*Problem requirements:* Copy out the lines below that hold the word "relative".

*Given information:*
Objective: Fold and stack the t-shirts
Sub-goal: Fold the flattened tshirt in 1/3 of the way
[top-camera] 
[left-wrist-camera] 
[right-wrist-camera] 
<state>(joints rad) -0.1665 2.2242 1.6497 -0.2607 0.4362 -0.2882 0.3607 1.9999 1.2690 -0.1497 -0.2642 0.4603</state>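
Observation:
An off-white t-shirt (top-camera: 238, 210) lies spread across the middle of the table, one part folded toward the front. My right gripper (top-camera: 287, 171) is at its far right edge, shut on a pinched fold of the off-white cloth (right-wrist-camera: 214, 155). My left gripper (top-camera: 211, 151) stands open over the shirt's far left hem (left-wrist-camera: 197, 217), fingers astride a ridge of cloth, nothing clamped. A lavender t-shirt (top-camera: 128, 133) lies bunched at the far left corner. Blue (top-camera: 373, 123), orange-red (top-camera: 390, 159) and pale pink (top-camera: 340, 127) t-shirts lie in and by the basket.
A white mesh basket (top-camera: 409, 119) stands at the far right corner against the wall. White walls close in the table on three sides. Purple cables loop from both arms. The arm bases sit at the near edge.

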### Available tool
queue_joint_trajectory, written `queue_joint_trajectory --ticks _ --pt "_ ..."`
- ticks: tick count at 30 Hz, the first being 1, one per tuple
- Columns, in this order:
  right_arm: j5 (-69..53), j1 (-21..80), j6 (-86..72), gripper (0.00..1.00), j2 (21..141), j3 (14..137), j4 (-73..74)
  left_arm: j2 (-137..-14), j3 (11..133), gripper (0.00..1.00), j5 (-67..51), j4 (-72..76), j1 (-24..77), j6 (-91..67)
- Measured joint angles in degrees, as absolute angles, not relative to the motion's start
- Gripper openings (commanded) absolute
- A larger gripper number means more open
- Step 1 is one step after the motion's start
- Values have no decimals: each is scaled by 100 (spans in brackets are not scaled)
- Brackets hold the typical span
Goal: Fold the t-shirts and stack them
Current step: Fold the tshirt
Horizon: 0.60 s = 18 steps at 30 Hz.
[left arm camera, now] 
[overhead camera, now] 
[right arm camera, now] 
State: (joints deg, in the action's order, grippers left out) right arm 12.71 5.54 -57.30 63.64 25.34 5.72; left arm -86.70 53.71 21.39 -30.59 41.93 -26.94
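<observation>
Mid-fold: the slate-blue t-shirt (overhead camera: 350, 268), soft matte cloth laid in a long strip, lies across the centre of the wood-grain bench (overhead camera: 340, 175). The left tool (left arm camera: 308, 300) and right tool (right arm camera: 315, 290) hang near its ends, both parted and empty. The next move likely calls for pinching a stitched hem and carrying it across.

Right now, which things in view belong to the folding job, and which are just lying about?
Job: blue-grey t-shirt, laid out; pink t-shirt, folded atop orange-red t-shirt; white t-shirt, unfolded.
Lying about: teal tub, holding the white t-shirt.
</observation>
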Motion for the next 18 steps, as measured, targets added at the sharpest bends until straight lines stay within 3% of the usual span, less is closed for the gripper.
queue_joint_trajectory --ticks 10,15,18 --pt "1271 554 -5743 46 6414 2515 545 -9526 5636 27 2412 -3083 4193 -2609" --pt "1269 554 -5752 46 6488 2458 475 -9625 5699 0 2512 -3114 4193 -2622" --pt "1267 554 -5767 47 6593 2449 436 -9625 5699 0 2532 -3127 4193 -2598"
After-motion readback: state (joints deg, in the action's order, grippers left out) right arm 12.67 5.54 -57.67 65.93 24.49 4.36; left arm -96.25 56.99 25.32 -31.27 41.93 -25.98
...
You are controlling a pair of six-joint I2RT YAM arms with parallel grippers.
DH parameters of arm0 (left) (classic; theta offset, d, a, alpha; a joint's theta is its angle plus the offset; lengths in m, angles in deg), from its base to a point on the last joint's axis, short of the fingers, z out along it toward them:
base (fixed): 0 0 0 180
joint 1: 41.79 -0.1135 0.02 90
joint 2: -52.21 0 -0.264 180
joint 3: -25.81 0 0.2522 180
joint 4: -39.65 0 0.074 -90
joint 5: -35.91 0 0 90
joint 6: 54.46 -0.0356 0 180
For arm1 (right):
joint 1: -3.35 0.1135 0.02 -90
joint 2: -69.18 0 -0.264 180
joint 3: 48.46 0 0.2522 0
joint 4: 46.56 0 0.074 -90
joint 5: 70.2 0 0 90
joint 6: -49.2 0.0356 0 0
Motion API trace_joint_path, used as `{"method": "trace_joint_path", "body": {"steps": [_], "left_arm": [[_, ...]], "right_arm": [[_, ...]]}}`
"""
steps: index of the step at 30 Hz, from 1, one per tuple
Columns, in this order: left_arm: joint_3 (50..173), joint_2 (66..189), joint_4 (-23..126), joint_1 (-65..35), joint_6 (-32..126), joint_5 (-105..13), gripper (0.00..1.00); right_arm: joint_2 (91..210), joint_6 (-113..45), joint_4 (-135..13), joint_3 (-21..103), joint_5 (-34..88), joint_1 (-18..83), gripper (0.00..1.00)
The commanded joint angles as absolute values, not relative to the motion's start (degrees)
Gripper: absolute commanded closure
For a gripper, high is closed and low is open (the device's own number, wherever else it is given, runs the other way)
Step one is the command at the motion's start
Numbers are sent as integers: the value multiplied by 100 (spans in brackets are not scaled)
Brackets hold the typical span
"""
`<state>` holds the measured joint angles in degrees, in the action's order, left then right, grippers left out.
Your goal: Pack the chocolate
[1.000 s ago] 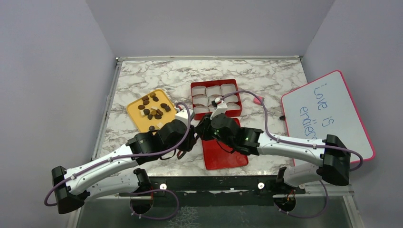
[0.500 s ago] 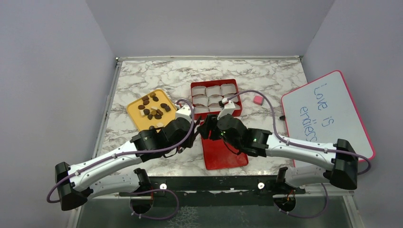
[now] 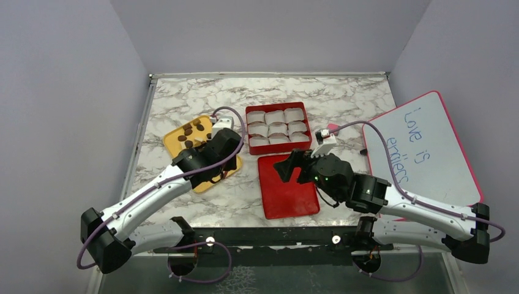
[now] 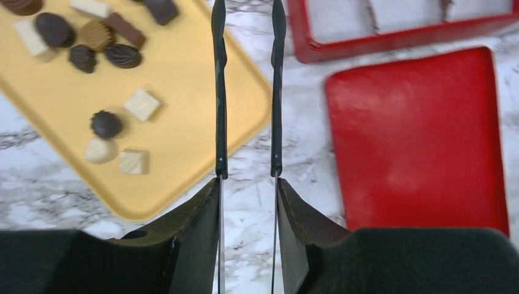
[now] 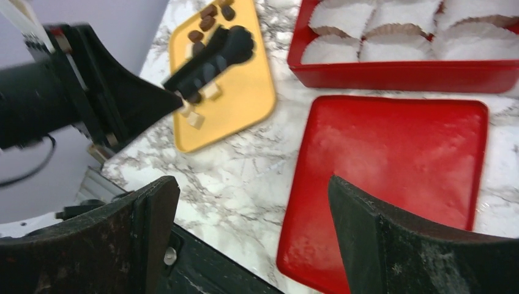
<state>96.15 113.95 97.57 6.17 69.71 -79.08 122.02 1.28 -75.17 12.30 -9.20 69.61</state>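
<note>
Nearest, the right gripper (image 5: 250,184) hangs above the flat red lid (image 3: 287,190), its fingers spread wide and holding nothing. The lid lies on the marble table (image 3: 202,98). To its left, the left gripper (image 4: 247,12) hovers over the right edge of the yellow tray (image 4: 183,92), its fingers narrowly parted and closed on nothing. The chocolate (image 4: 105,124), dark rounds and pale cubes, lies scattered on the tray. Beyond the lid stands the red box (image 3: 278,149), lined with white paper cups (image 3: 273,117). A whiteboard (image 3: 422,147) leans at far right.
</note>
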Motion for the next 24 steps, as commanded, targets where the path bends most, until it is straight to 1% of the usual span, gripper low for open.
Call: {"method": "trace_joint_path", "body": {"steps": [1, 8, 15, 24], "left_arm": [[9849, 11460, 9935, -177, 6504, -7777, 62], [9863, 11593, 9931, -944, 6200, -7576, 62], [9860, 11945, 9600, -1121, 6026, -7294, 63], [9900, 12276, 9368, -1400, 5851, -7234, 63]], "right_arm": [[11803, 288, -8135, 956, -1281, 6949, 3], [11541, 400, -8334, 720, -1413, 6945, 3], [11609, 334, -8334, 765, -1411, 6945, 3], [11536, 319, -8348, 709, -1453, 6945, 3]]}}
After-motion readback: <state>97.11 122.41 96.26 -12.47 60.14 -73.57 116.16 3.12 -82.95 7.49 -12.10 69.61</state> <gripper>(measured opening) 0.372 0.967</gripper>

*Response to the exercise:*
- Measured joint angles in degrees, as absolute angles, not relative to the motion's start
The commanded joint angles as absolute values, not relative to the motion's start (degrees)

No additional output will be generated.